L’administration Biden, qui a pris le relai en janvier de cette année, a finalement repoussé le retrait à juin, puis à août. En juillet, les talibans, perdant apparemment patience, ont commencé à prendre le contrôle du pays, ville après ville, pour finalement atteindre Kaboul au milieu du mois d’août. Il est vrai que le gros des forces américaines avait alors déjà quitté le pays et le projet était que l’armée afghane, entrainée et équipée par les Américains, soit en mesure de se défendre.

Il n’en a finalement rien été, puisque les talibans ont pu gagner presque sans combattre, car les soldats de l’armée afghane ont rapidement déserté leurs positions, laissant armes et autres équipements militaires aux mains de leurs adversaires. Même le président afghan a quitté le pays, emportant avec lui des dizaines de millions de dollars en cash selon certaines rumeurs. 20 ans après le début de l’intervention américaine, la situation revient donc à son point de départ, à savoir un contrôle du pays par les talibans. La seule différence de taille est que ces derniers sont désormais nettement mieux équipés grâce au matériel laissé par les Américains dans le pays.

Depuis longtemps déjà, l’Afghanistan est surnommé le cimetière des empires. Sans que cela ne représente nécessairement la principale raison de leurs déclins respectifs, des défaites militaires en Afghanistan ont marqué, tour à tour, l’apogée de deux grands empires qu’étaient l’Empire britannique, au 19ème siècle, puis l’Union soviétique (ou l’URSS) au 20ème siècle. On pourrait donc légitimement se demander si la déroute américaine ne marque pas l’apogée d’une certaine hégémonie américaine sur le Monde.

Dans tous les cas, la seule puissance qui serait en mesure d’éventuellement contester le titre de première puissance mondiale dans les années qui viennent, la Chine, n’a pas perdu de temps pour commencer à se positionner dans la région.

En effet, fin juillet déjà, alors que peu imaginaient encore la rapidité avec laquelle les talibans allaient reprendre le contrôle total de l’Afghanistan, une délégation talibane s’était rendue à Tianjin, une grande ville portuaire au sud de Pékin, où ils ont été reçus par des homologues chinois.

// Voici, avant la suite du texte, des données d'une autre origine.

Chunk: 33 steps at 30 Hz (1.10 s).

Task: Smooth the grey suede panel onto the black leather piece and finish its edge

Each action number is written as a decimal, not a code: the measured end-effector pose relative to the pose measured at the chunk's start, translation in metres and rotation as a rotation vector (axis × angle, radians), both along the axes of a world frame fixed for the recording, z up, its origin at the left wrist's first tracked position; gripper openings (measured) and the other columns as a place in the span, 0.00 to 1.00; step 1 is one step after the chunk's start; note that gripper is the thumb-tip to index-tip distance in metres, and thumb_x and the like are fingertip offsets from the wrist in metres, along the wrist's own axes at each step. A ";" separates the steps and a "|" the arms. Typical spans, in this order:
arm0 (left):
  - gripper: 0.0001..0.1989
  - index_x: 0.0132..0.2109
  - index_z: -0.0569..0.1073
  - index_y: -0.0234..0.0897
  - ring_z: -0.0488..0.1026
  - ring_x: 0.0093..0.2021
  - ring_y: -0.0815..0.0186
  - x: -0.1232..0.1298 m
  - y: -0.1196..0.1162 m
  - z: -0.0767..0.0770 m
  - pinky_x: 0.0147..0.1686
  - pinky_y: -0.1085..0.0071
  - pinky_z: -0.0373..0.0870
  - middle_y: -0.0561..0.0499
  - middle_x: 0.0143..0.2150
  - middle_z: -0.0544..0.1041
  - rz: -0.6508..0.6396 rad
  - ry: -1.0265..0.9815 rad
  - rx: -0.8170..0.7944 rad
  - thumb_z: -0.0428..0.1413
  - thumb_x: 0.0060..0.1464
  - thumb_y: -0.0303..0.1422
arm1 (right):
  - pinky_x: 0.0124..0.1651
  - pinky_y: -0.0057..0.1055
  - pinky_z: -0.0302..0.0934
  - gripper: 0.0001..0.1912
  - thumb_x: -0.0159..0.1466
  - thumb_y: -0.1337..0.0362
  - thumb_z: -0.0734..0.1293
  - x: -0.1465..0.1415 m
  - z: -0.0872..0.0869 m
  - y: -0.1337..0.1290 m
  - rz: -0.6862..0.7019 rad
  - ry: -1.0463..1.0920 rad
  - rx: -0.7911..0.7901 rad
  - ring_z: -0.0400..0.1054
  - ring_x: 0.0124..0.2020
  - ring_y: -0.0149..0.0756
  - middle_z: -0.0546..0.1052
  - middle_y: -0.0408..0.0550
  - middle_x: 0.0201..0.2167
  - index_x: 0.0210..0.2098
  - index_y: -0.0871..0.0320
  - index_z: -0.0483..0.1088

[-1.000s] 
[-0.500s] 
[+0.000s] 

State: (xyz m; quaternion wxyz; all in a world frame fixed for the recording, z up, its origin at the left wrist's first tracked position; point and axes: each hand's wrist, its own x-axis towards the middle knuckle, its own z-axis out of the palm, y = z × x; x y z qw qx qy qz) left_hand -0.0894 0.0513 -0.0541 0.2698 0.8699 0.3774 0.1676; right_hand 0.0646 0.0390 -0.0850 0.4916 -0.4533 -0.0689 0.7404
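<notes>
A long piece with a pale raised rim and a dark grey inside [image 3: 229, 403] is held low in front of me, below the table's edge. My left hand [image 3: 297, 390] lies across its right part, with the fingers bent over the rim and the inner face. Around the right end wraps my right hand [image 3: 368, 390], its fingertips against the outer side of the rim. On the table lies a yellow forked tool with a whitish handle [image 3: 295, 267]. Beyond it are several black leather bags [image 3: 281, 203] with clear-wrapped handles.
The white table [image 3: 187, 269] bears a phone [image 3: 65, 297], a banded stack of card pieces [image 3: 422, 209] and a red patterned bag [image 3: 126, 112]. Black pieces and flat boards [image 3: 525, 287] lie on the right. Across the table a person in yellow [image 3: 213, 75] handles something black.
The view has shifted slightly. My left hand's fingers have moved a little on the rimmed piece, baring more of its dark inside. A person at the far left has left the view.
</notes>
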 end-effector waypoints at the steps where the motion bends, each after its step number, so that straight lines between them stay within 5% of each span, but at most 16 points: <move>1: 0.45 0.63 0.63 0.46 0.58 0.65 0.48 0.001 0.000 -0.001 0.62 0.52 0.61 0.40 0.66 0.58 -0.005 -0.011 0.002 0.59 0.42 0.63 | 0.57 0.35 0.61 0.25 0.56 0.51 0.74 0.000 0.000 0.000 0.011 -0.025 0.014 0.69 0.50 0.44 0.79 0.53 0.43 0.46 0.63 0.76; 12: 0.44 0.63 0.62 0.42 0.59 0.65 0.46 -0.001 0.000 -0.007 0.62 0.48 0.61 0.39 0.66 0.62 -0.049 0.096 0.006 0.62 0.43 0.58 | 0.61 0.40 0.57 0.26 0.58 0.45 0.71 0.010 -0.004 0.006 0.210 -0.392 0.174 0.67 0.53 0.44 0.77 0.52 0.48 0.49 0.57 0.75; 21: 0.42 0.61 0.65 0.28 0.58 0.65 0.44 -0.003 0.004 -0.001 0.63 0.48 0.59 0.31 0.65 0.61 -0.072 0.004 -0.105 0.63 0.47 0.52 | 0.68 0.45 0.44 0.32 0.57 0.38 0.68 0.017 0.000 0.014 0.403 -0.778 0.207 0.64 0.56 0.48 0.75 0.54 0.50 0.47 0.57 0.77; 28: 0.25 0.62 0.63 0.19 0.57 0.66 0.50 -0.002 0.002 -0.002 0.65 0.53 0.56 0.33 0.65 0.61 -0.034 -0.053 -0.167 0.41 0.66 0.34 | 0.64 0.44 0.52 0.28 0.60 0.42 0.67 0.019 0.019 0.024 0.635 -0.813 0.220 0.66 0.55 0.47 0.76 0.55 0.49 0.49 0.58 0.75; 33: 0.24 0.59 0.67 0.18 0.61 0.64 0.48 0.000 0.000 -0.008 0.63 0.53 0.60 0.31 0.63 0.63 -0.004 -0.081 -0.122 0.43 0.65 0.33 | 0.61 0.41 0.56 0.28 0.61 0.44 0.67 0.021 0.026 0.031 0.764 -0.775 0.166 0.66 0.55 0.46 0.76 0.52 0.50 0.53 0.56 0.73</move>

Il n’est pas entièrement clair quels sont les éléments exacts qui ont été discutés lors de cette réunion, mais les déclarations suivantes ont notamment été faites par les services du ministère chinois des affaires étrangères :
« La Chine compte jouer un rôle important dans le processus de réconciliation pacifique et de reconstruction en Afghanistan ». « La Chine a toujours adhéré à la noningérence dans les affaires intérieures de l’Afghanistan… L’Afghanistan appartient au peuple afghan, ce qui contraste fortement avec l’échec de la politique américaine en Afghanistan. »

L’influence américaine sur le monde n’a cependant pas dit son dernier mot. En effet, un autre élément important, mais d’une tout autre nature a été la réunion annuelle de Jackson Hole, aux États-Unis. Cette réunion est un symposium réunissant banquiers centraux, économistes, académiciens et autres participants des marchés financiers.

L’élément le plus attendu était le discours de Jérôme Powell, qui souffle régulièrement le chaud et le froid sur les marchés financiers, et dont la moindre déclaration peut faire monter ou descendre les marchés du Monde entier. Après plusieurs signaux ces dernières semaines laissant à penser que la Réserve fédérale américaine (FED) était sur le point de réduire son programme de rachat d’actif, Jérôme Powell a laissé entendre qu’il ne fallait pas se précipiter. Ceci a été interprété de manière positive par les marchés qui ont poursuivi leur hausse.

C’est ainsi que la majeure partie des indices actions ont terminé le mois en solide hausse, avec une appréciation de l’indice global (MSCI All countries world index) de +3,62% (en CHF). Même les marchés émergents, qui étaient un peu à la peine depuis le début de l’année, ont affiché une performance globalement positive de +3,70% (MSCI Emerging Net total return, en CHF).

Les valeurs refuges ont également réussi à grappiller quelques points de base sur le mois, avec une hausse de 0,46% (en CHF) pour l’or (LBMA Gold Price) et de 0,50% (en CHF) pour les obligations internationales (FTSE World Government Bond Index). Les matières premières (Rogers Commodity Index) ont connu un nouveau mois de consolidation (+0,08% en CHF).